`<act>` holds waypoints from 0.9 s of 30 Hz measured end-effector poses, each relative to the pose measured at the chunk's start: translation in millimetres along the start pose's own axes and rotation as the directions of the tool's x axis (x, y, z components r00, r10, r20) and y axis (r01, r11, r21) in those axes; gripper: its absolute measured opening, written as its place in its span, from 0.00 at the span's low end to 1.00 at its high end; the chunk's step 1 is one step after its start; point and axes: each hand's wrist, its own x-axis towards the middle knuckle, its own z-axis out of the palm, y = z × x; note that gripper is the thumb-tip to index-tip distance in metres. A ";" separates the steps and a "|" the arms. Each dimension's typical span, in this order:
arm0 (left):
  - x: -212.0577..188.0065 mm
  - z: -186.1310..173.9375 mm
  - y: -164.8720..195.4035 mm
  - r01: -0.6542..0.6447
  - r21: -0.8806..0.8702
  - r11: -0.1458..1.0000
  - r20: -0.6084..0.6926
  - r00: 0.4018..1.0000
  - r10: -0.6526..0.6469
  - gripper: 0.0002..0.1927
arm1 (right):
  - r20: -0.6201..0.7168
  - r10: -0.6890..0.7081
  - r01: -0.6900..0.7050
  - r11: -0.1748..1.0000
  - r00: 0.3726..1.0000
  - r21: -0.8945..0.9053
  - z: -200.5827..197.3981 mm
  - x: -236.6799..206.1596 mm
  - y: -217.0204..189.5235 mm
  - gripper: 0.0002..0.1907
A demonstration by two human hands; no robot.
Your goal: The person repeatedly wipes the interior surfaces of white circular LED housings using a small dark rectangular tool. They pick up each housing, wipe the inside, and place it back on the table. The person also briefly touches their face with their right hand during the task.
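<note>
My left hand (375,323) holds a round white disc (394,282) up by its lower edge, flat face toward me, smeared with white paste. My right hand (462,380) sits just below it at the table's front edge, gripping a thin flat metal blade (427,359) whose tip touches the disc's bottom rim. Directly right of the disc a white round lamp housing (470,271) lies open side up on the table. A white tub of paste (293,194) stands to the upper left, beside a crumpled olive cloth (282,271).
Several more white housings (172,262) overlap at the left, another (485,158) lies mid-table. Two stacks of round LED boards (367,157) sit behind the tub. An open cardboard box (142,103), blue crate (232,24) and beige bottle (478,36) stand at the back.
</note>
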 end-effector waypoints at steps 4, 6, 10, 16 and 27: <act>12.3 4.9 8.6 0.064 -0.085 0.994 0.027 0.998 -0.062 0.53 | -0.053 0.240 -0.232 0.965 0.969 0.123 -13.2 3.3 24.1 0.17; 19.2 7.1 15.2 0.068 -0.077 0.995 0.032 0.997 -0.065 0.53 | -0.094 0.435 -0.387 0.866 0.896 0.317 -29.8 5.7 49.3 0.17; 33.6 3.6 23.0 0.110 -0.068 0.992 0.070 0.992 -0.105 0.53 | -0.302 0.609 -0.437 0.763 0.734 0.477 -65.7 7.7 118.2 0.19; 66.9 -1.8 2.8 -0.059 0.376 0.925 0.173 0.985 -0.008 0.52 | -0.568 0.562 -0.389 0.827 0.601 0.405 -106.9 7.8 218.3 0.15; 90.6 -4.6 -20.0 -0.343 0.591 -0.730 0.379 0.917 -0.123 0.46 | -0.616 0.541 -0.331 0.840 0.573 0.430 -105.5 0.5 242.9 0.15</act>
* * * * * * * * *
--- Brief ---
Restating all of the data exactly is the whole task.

--- Solution for this exercise ---
`<act>` holds waypoints from 0.9 s of 30 Hz measured end-effector poses, each relative to the pose measured at the chunk's start: translation in millimetres along the start pose's own axes and rotation as the directions of the tool's x axis (x, y, z components r00, r10, r20) and y axis (r01, r11, r21) in those axes; gripper: its absolute measured opening, written as its place in its span, from 0.00 at the span's low end to 1.00 at its high end; the chunk's step 1 is one step after its start; point and axes: each hand's wrist, its own x-axis towards the middle knuckle, its own z-axis out of the palm, y = z × x; note that gripper is the thumb-tip to index-tip distance in metres. A ";" separates the steps and a "|" the arms. Each dimension's typical span, in this order:
arm0 (left):
  - x: -212.0577..188.0065 mm
  - z: -186.1310..173.9375 mm
  - y: -164.8720..195.4035 mm
  - r01: -0.6542..0.6447
  - r21: -0.8806..0.8702
  - r11: -0.1458..1.0000
  - r20: -0.6084..0.6926
  - r00: 0.4018..1.0000
  - r10: -0.6526..0.6469
  - gripper: 0.0002..0.1927
arm1 (right):
  - r20: -0.6201..0.7168
  - r10: -0.6890..0.7081
  - r01: -0.6900..0.7050
  - r11: -0.1748..1.0000
  - r00: 0.3726..1.0000
  - r21: -0.8945..0.9053
  - z: -200.5827..197.3981 mm
  - x: -236.6799..206.1596 mm
  - y: -217.0204..189.5235 mm
  - gripper: 0.0002..0.1907
A demonstration by two human hands; no robot.
Your goal: The person repeatedly wipes the interior surfaces of white circular LED housings using a small dark rectangular tool. They pick up each housing, wipe the inside, and place it back on the table. The person also briefly touches their face with their right hand during the task.
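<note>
My left hand (375,323) holds a round white disc (394,282) up by its lower edge, flat face toward me, smeared with white paste. My right hand (462,380) sits just below it at the table's front edge, gripping a thin flat metal blade (427,359) whose tip touches the disc's bottom rim. Directly right of the disc a white round lamp housing (470,271) lies open side up on the table. A white tub of paste (293,194) stands to the upper left, beside a crumpled olive cloth (282,271).
Several more white housings (172,262) overlap at the left, another (485,158) lies mid-table. Two stacks of round LED boards (367,157) sit behind the tub. An open cardboard box (142,103), blue crate (232,24) and beige bottle (478,36) stand at the back.
</note>
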 end-effector waypoints at steps 4, 6, 10, 16 and 27: <act>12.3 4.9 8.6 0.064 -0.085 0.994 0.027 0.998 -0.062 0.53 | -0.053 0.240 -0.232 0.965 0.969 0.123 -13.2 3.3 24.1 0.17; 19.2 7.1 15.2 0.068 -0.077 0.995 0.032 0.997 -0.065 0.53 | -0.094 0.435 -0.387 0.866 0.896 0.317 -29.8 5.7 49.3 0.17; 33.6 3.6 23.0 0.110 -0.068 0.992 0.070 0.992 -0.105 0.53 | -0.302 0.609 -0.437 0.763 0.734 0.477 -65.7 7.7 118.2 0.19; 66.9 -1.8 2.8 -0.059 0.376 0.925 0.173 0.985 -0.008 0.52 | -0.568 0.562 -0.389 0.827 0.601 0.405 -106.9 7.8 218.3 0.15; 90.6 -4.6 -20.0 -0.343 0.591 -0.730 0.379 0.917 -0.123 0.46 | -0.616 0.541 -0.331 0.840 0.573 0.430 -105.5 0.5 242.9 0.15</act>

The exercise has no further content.